Having seen so many POE in the west selling their souls to make a buck regardless of national security, Chinese leadership must do more to prevent these greedy POEs from gaining control of the economy. THis has already happened in the US and Europe.

That is essentially the crux of the matter. The basic problem is the current shape and form of corporate structure (that holds coporate profit as a priority above all else) and the relationship between large multinational corporations and national govt.s. This trend was started by Milton Friedman, one of the first Free Market ideologue:
Milton Friedman - Wikipedia, the free encyclopedia
After Friedman's death in 2006, Keynesian Nobel laureate Paul Krugman praised Friedman as a "great economist and a great man," and acknowledged his many, widely accepted contributions to empirical economics. But Krugman criticized Friedman, writing that "he slipped all too easily into claiming both that markets always work and that only markets work. It's extremely hard to find cases in which Friedman acknowledged the possibility that markets could go wrong, or that government intervention could serve a useful purpose."[97]

Main article: The Shock Doctrine: The Rise of Disaster Capitalism
In her book The Shock Doctrine, author and social activist Naomi Klein criticized Friedman's ideology and the principles that guided the economic restructuring that followed the military coups in countries such as Chile and Indonesia. Based on the extent to which the application of what she calls "neoliberal policies" has contributed to income disparities and inequality,[98] both Klein and Noam Chomsky have suggested that the primary role of what they call "neoliberalism" was as an ideological cover for capital accumulation by multinational corporations.[99]

Chilean economist Orlando Letelier asserted that Pinochet's dictatorship resorted to oppression because of popular opposition to Chicago School policies in Chile.[100] After a 1991 speech on drug legalisation, Friedman answered a question on his involvement with the Pinochet regime, saying that he was never an advisor to Pinochet (also mentioned in his 1984 Iceland interview[76]) but that a group of his students at the University of Chicago were involved in Chile's economic reforms. Friedman credited these reforms with high levels of economic growth and with the establishment of democracy that has subsequently occurred in Chile.[101][102]
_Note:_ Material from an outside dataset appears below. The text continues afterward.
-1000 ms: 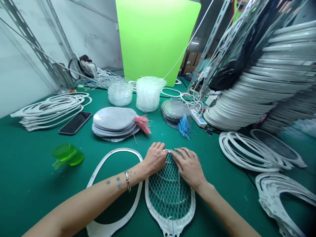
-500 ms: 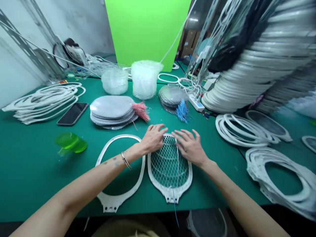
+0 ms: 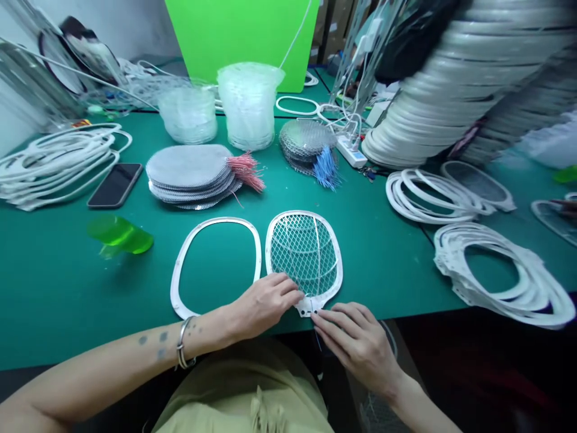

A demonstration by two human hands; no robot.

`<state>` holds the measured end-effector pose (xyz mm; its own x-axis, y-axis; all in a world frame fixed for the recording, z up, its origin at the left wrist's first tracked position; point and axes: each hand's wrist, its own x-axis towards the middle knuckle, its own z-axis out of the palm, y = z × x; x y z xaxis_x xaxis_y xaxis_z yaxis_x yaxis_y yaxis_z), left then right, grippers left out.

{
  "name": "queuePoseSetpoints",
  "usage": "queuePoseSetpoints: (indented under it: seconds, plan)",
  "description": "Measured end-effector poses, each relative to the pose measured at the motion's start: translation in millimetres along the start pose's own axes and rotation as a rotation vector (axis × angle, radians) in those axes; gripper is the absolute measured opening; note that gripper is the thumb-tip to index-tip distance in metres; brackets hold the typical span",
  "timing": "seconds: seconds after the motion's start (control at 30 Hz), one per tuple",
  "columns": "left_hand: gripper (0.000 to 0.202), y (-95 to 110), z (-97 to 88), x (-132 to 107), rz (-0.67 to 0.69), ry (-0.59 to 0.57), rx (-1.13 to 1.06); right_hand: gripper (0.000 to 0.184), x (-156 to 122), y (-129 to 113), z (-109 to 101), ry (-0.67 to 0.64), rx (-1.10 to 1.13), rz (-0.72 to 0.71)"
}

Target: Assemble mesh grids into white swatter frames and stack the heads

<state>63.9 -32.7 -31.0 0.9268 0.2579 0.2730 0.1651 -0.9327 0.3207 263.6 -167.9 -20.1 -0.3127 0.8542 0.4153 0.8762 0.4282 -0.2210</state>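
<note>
A white racket-shaped frame with metal mesh (image 3: 303, 252) lies on the green table, its neck at the near edge. My left hand (image 3: 264, 300) rests on the frame's lower left rim, fingers curled and lying on the mesh. My right hand (image 3: 354, 343) is just below the neck, fingertips pinched at the thin blue wire that hangs from it. An empty white frame (image 3: 216, 264) lies beside it on the left.
Stacks of mesh with red wires (image 3: 193, 174) and blue wires (image 3: 311, 147) sit behind. A phone (image 3: 115, 184), a green plastic piece (image 3: 119, 234), clear stacked parts (image 3: 249, 105), a power strip (image 3: 349, 151) and piles of white frames (image 3: 500, 270) surround the work spot.
Both hands slid from the top of the meshed frame down to its neck at the table's near edge. The view tilted down, showing my lap.
</note>
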Motion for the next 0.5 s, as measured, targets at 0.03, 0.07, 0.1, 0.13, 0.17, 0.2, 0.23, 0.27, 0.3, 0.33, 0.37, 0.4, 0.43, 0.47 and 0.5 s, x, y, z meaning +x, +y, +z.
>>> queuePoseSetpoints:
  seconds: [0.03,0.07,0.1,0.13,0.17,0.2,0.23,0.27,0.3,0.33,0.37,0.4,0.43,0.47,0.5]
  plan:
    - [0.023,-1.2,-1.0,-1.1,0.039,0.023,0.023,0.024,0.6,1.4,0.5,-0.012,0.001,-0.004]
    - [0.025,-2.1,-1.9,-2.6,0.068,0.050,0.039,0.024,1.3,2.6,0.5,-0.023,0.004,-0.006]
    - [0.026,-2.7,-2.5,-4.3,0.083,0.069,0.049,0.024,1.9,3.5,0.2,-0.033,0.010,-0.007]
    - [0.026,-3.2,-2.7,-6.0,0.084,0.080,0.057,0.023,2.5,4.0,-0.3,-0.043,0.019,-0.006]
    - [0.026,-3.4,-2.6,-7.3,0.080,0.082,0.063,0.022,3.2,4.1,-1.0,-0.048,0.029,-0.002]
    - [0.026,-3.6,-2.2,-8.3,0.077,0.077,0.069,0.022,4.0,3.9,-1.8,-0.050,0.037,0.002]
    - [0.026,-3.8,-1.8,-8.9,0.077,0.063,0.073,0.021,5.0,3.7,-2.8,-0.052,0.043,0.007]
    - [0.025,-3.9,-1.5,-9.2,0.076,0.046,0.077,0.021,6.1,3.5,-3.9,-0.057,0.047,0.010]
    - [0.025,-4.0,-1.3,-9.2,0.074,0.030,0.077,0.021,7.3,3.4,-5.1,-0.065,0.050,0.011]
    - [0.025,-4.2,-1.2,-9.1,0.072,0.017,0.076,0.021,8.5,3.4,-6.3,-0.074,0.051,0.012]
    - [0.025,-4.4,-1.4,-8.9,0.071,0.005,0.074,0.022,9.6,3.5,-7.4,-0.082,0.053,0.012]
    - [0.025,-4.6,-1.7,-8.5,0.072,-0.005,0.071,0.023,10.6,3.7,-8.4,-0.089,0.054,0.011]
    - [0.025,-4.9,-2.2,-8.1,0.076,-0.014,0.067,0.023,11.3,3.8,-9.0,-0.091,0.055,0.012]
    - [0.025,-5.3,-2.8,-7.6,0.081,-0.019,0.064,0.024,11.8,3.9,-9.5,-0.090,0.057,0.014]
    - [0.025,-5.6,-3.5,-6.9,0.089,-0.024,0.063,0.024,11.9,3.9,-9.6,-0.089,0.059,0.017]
So China must not fall into the same trap that the West fell into. POE's, must not be driven by profit as the sole motive, but must be subservient to the state and must follow the geostrategic direction prescribed by the state.

The question is what would be the geostrategy for China then. For that also we can look at the US example, what it did to secure its economic and strategic spheres. It helped to create a NAFTA and it helped Europe create an EU and of course there is NATO.

Following the EU as an example, what China should do is expand the scope of SCO to make it an Asian economic alliance zone with the following subregions:
- North East Asian region (China, Japan, Koreas)
- South East Asian region (ASEAN, Sri Lanka, Nepal, Bhutan, Maldives and Bangladesh)
- Eurasian region (Russia and former soviet states in Central Asia)
- Mid-east region (Pakistan, Iran and Afghanistan)
Chinese investments should go to these regions rather than to India which will remain outside of this economic alliance group.

Ironically these regions roughly translate into areas that were once (around 1300 AD) either occupied by or were vassals of Mongol empire under early Yuan dynasty:
Political divisions of the Mongol Empire - Wikipedia, the free encyclopedia
800px-Mongol_dominions1.jpg


Initially the focus must be economic and infrastructure integration. Military alliance should be pursued only with the nations who are currently ready. For the rest, these nations should be wooed for future inclusion.

At the same time China should partner with GCC to integrate the Arab League region and a sub-saharan North Africa region. A mostly Christian South African area I think will become a separate region. China and the West should partner to integrate this region. As for Latin America, China should help the countries here to integrate their economies into a functioning Latin American Union, in the model of EU. An effort is already there called UNASUR that is moving in that direction.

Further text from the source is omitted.